Savaş tamtamlarının yeri göğü inlettiği 1935’te Kışlayı kent dışına çıkarmayı öneren Jansen, Müftü Deresine kadar uzanan bölgeyi dinlenme, eğlence, kısaca günümüzdeki tanımıyla turizm bölgesi olarak tasarlamıştı.

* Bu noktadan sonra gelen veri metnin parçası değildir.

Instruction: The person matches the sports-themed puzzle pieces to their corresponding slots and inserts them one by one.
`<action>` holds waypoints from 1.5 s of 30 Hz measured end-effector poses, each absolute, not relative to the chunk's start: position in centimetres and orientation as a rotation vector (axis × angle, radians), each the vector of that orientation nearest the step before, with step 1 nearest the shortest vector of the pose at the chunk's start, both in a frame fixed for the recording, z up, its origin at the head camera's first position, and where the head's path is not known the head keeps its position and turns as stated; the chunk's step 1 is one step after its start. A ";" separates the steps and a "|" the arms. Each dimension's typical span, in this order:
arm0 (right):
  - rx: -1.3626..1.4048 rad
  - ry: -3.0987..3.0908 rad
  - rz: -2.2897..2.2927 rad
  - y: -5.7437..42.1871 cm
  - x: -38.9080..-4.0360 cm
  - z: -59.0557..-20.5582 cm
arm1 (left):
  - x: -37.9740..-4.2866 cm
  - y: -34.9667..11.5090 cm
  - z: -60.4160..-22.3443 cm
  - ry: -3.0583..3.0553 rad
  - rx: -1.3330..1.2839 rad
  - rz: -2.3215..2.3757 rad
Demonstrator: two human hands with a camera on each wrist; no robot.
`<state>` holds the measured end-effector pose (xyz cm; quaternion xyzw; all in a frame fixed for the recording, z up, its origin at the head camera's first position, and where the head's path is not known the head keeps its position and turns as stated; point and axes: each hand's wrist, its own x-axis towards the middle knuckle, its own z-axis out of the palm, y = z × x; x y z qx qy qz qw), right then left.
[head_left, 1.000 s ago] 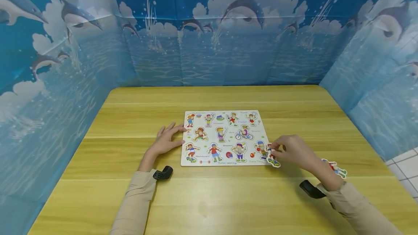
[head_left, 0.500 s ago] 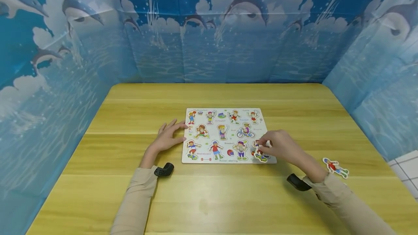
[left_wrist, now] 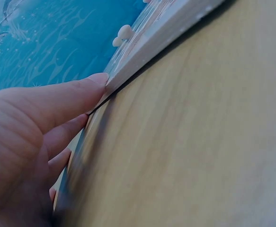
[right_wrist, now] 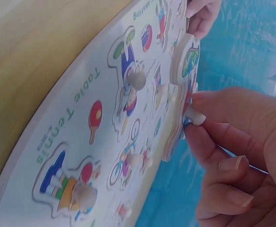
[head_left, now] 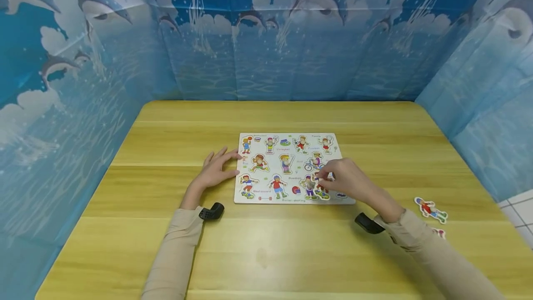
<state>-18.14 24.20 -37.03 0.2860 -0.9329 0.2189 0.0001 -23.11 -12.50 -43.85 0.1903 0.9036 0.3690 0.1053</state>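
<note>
My right hand pinches a skateboarder puzzle piece by its peg between thumb and fingers. The piece hangs over the lower right part of a white peg puzzle board, overlapping the baseball player in the head view. In the right wrist view the held piece is tilted on edge, raised above the board, its green skateboard visible. Sports figures with pegs sit in the board, among them a table tennis player. My left hand rests at the board's left edge, fingers extended, thumb touching the side.
On the wooden table to the right lies a loose figure piece in a red top. Another piece is mostly hidden by the right sleeve. A dolphin-print curtain encloses the table's back and sides.
My right hand has carried the skateboarder piece leftward from the board's right edge to over its bottom row. The left hand stays at the board's edge. The head view has tilted slightly.
</note>
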 end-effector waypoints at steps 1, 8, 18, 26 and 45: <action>0.906 -2.936 0.682 24.1 -18.2 -37.0 | -23.1 -12.5 -43.8 2.662 0.562 1.088; 0.925 -2.990 0.784 23.0 -18.2 -37.5 | -22.7 -12.8 -43.7 2.672 0.550 1.065; 0.958 -2.940 0.779 21.3 -18.4 -37.8 | -22.5 -12.9 -44.0 2.670 0.536 1.087; 0.972 -2.905 0.701 20.0 -18.9 -37.8 | -22.7 -12.7 -43.8 2.677 0.539 1.090; 1.003 -2.922 0.704 17.8 -19.2 -37.8 | -23.2 -12.5 -44.2 2.686 0.556 1.076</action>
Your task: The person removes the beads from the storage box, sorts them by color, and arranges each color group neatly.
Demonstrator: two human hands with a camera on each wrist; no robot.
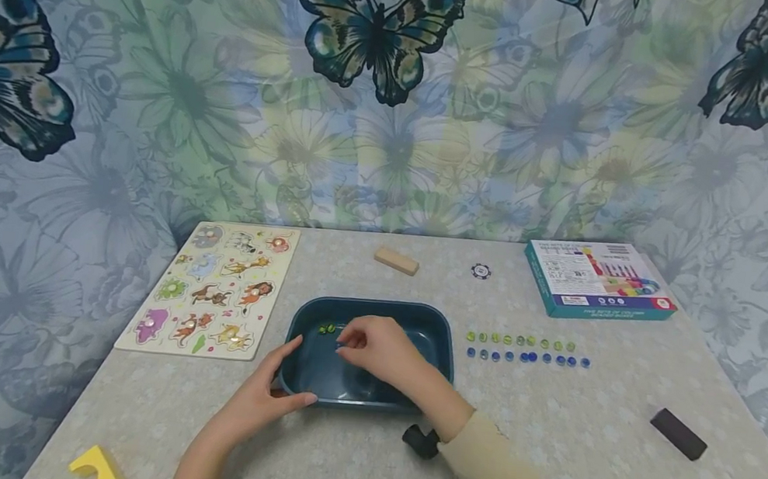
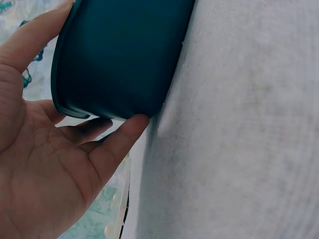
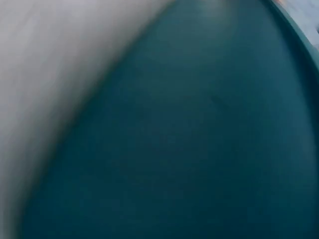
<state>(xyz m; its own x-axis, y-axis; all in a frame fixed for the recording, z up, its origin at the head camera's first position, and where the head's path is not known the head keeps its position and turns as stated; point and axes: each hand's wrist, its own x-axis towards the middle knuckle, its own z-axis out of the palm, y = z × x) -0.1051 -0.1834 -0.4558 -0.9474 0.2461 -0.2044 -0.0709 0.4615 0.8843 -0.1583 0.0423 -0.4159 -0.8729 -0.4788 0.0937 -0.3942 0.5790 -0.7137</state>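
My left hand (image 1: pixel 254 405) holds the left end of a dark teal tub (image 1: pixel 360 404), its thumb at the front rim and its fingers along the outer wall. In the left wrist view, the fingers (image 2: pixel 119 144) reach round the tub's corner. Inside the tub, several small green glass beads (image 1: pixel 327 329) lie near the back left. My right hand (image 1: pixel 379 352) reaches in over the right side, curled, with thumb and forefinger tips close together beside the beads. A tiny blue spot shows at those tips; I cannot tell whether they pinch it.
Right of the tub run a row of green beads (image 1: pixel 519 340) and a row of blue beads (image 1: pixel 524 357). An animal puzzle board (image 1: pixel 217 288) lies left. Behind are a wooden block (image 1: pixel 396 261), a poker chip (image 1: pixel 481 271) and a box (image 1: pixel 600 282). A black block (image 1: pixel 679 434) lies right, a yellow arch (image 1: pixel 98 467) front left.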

1941’e kadar 23.piyade alayına ev sahipliği yapan, o tarihte birlik Trakya bölgesine kaydırılırken, güvenlik nedeniyle Mersin’e nakledilen Heybeliada’daki Deniz Harp okuluna kucak açan Çamlıbel’deki askeri kışlanın bir bölümü askeri lojmanlara ayrıldı. Stadyuma doğru olan ağaçlıklı alan ise ne zaman ve nasıl olduysa OYAK’a geçti. OYAK 29 bin 402 m2 lik bu araziyi 1993’ten beri satışa çıkarıp durur. (Bir ara MTSO almak istedi ama olmadı. Bildiğim son ihaleye ise Aralık 2011’de çıkıldı. O ihalenin akıbeti hakkında da bilgim yok)

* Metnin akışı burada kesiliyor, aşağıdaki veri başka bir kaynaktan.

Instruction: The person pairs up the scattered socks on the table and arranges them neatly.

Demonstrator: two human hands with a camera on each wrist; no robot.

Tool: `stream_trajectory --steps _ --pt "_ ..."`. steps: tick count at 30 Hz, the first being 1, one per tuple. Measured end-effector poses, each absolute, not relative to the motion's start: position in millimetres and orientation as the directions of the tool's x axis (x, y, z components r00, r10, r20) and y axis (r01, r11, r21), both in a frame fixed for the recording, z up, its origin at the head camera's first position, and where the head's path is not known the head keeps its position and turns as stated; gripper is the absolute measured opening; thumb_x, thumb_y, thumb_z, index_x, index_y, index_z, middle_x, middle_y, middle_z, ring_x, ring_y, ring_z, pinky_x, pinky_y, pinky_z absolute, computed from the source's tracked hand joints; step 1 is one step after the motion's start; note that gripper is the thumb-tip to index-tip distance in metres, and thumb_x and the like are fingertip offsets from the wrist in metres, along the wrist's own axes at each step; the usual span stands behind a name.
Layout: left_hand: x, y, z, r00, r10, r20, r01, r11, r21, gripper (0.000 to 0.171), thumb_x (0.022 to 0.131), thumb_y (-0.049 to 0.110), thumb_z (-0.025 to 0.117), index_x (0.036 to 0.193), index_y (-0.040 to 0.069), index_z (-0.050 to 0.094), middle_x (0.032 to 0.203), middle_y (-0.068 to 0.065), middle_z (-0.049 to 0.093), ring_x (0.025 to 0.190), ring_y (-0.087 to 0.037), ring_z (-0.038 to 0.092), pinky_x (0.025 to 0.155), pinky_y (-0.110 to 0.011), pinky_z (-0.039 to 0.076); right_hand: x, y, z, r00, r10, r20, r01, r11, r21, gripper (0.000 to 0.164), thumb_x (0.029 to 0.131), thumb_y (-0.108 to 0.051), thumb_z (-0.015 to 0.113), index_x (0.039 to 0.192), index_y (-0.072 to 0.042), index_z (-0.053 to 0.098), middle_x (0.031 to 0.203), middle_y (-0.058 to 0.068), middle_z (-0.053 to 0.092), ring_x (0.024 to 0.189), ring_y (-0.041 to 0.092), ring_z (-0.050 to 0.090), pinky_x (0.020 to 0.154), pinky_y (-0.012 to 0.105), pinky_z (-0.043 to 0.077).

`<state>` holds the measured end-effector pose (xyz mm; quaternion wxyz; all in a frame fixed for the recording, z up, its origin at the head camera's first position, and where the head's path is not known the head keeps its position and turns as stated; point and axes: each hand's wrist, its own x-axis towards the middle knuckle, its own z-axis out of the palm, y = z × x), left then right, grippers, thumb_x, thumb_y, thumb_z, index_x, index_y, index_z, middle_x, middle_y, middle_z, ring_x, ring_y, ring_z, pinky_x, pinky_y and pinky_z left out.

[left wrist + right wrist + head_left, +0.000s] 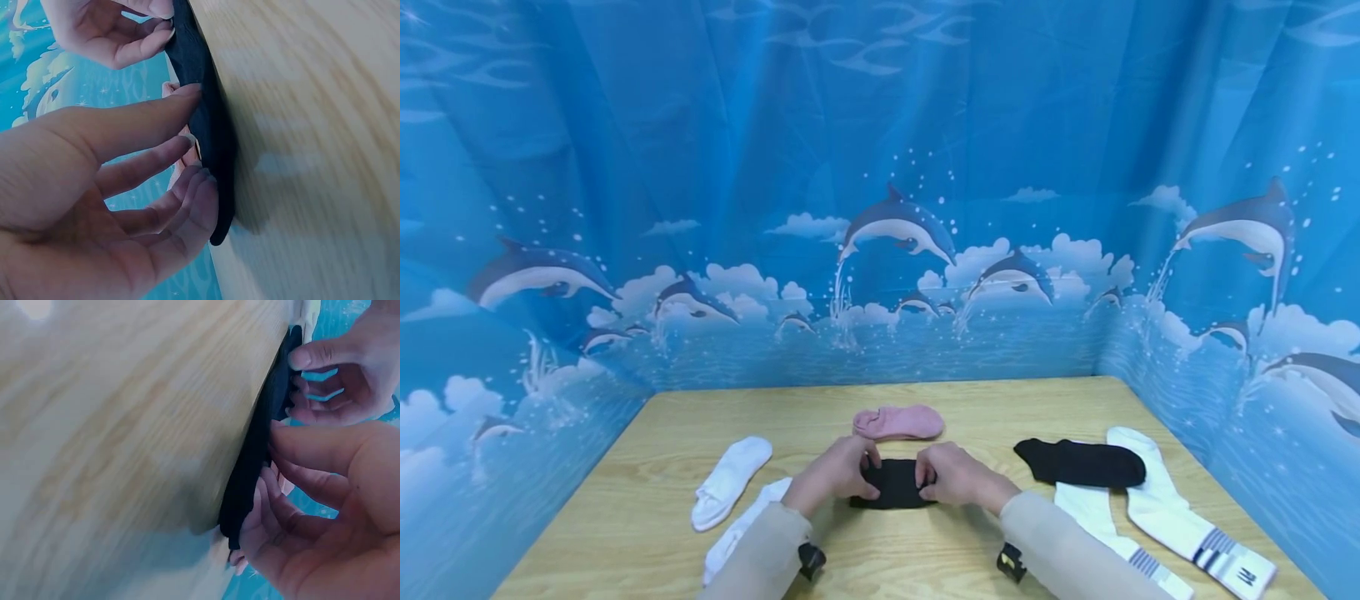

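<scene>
A black sock (891, 485) lies folded into a short flat shape on the wooden table, in the middle of the head view. My left hand (838, 477) holds its left end, thumb on the near side and fingertips along the far edge. At the opposite end my right hand (953, 475) pinches the cloth between thumb and curled fingers. In the left wrist view the black sock (209, 119) shows as a low, thin layer against the tabletop. The right wrist view has the right thumb and fingers close on the black sock (250, 469).
Just beyond the hands lies a pink sock (910, 422). Left of them are a white ankle sock (733, 479) and another white sock (741, 533), partly behind the left sleeve. At right, another black sock (1082, 463) lies across long white striped socks (1165, 512). A blue dolphin curtain (880, 350) surrounds the table.
</scene>
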<state>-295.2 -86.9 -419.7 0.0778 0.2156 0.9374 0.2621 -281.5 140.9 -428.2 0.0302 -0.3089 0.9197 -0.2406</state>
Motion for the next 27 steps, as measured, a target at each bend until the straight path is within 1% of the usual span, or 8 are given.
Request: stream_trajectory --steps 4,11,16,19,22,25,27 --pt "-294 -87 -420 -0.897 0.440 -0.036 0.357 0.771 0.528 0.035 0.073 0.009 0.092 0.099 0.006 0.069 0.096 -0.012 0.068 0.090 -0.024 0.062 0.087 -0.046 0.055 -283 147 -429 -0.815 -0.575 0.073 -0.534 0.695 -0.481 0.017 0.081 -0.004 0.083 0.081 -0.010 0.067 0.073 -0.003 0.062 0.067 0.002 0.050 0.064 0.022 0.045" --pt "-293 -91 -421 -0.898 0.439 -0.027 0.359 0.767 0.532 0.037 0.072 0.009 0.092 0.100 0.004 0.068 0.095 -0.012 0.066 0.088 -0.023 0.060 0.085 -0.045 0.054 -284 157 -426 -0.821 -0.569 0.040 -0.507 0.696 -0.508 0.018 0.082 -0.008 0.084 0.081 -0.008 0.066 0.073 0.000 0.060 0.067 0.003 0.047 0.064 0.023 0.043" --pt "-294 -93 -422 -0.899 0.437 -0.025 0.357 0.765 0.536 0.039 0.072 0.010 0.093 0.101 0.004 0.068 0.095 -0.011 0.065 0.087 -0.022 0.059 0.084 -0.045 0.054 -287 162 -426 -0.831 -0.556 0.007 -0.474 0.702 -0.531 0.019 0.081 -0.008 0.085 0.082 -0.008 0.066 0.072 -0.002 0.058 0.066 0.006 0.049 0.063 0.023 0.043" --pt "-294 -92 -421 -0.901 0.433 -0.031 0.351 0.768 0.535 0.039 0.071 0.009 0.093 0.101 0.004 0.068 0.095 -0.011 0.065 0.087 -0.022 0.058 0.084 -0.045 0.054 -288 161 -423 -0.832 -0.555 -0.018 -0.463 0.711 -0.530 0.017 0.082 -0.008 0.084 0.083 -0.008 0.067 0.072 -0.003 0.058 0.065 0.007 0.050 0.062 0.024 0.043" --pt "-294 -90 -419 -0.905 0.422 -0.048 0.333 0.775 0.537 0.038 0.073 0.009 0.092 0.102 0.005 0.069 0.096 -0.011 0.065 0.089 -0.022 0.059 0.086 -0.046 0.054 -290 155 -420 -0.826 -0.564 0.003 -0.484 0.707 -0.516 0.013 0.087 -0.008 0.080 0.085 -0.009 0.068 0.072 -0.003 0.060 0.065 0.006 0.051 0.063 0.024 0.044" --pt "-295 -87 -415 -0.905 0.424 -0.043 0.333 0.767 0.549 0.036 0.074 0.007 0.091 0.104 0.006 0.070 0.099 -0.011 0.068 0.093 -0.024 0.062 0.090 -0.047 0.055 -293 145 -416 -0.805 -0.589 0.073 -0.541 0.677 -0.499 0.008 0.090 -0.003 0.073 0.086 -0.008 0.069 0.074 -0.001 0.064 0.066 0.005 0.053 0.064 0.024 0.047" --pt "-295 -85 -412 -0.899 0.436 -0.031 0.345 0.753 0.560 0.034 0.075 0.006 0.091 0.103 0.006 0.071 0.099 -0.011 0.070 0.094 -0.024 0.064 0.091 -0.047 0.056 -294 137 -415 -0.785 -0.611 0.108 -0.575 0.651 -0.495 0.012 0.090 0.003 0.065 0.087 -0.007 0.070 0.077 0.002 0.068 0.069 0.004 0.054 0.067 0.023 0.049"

Derdim, askeriyenin kent içinde kalan alanlarını, zaman içinde ortaya çıkan sorunları anlatmak değil. Asıl mesele; Milli Emlak’in kamu kurumlarına tahsis ettiği, artık yeniden ele alınıp değerlendirilmesinde başta kamu olmak üzere herkesin yararına olacağı tartışılmaz yeni süreçte Mersin’in yapması gereken çalışmaya ışık tutmak.
Aslında eski Vali konağının bugünlerde restore ediliyor olması bile, Hazinenin taşınmazlarını değerlendirme olanağı çerçevesinde altın fırsata dönüştürülebilir.
Jandarma il komutanlığı, ilgisi, yetkisi dışında kalan kent merkezinden daha farklı bir yere taşınmalı. Böylece Vali konağı arkasında kalan ve 80 darbesinin gölgesi altında birilerinin kondurduğu ucube jandarma binası yıkılarak eskiden olduğu gibi havuzlu gül bahçesi yeniden yaratılabilir.
İstiklal caddesine kadar uzanan eski Vali konağı kompleksi içinde kalan eski Cezaevi restore edilerek turizme kazandırılmalı.
İstiklal Caddesi ile Uray Caddesi arasında kalan Mücahitler Caddesini yayaya bile kapatan 80’lerin darbeci mantığı sona erdirilerek o cadde yeniden açılmalı ve Kilise bağlantısı sağlanmalı.
Hükümet konağı konusuna daha kapsamlı biçimde değineceğim ama yerimi fazlasıyla aştım.
Bir sonraki yazıda Tarım İl Müdürlüğü, Milli Eğitim Müdürlüğü, Karayolları Bölge Müdürlüğü, TRT, Jandarma Komutanlığı, Spor amaçlı kullanımlar ve daha akla gelen, gelmeyen pırlanta değerindeki taşınmazı ele alarak sürdüreceğim bu çok önemli ama çok az şey bildiğimiz konuyu…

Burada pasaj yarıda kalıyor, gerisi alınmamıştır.